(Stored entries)
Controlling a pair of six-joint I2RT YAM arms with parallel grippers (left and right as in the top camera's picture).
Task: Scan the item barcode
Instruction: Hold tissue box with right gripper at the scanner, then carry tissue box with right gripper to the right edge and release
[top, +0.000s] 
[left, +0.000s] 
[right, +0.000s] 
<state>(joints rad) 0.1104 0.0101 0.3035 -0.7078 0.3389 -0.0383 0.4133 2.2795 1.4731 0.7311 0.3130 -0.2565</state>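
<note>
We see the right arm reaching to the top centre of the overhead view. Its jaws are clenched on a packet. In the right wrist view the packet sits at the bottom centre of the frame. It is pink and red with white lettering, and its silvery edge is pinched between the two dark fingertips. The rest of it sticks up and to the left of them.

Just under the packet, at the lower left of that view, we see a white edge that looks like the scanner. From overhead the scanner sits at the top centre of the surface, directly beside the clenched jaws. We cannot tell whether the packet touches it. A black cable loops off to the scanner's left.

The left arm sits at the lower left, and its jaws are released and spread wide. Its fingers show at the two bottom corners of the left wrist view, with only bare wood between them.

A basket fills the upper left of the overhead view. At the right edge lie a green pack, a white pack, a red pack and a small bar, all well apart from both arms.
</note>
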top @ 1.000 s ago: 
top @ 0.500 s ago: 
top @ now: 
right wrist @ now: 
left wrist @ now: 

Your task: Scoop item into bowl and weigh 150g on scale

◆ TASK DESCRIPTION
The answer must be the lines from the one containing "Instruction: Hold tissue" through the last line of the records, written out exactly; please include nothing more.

◆ SOLUTION
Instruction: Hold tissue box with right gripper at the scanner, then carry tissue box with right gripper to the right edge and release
[top, +0.000s] 
[left, +0.000s] 
[right, +0.000s] 
<state>(joints rad) 0.1104 0.0101 0.3035 -0.7078 0.3389 -0.0383 0.4133 2.2795 1.4731 0.7311 0.3130 -0.2565</state>
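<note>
We see the right arm reaching to the top centre of the overhead view. Its jaws are clenched on a packet. In the right wrist view the packet sits at the bottom centre of the frame. It is pink and red with white lettering, and its silvery edge is pinched between the two dark fingertips. The rest of it sticks up and to the left of them.

Just under the packet, at the lower left of that view, we see a white edge that looks like the scanner. From overhead the scanner sits at the top centre of the surface, directly beside the clenched jaws. We cannot tell whether the packet touches it. A black cable loops off to the scanner's left.

The left arm sits at the lower left, and its jaws are released and spread wide. Its fingers show at the two bottom corners of the left wrist view, with only bare wood between them.

A basket fills the upper left of the overhead view. At the right edge lie a green pack, a white pack, a red pack and a small bar, all well apart from both arms.
</note>
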top @ 1.000 s ago: 
top @ 0.500 s ago: 
top @ now: 
right wrist @ now: 
left wrist @ now: 

Your task: Scoop item into bowl and weigh 150g on scale

What this exercise needed has been supplied.